- **YOUR ASSIGNMENT**:
Given the listing that follows, report all lines in which the string "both" occurs.

- **PROVIDED DATA**:
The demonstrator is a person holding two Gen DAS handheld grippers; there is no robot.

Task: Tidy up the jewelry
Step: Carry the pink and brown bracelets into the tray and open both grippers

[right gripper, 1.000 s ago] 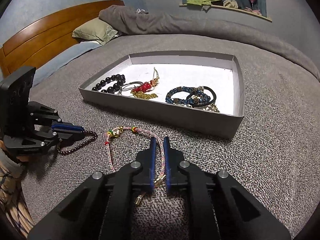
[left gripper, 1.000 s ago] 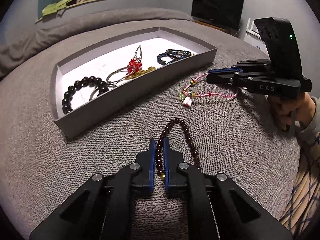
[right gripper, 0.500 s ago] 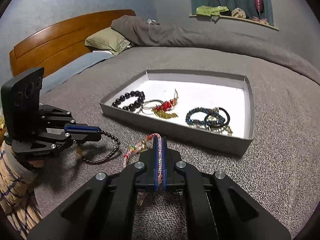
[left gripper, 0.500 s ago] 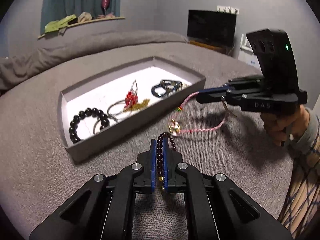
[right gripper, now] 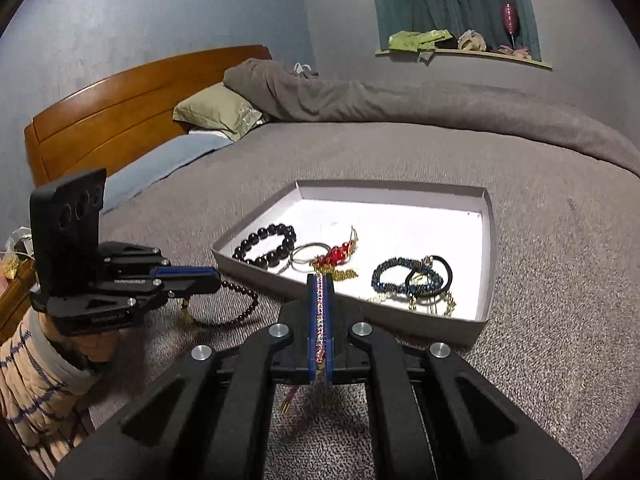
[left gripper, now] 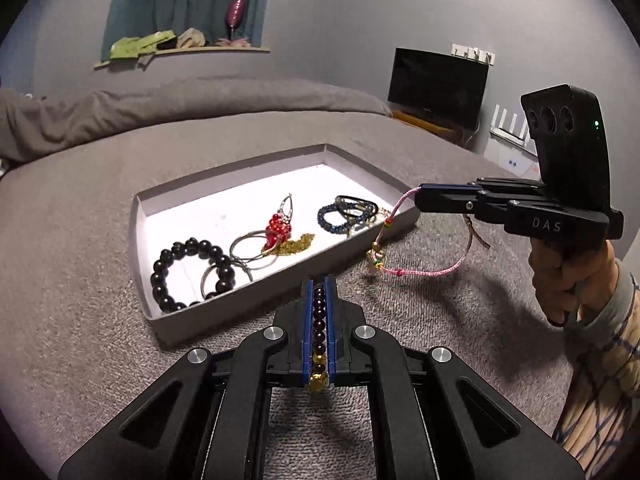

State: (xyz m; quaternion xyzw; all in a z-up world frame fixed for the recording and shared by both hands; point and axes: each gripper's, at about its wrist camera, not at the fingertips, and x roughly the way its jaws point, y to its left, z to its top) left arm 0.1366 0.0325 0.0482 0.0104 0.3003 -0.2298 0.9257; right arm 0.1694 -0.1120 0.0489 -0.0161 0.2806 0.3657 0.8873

- **ANSWER TO THIS EXERCISE**:
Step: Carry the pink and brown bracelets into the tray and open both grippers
State: (xyz m; quaternion xyzw; all in a z-up world frame fixed for the recording and shared by both hands; point and axes: each gripper's, at about its wrist camera, not at the fingertips, and x roughly the way its jaws point, y to its left, z to its top) left arm 0.1366 0.0325 0.0482 0.0104 0.3003 -0.2298 0.9257; right arm 0.1694 -0.1120 0.0489 -0.0161 0.2806 0.3657 0.8873

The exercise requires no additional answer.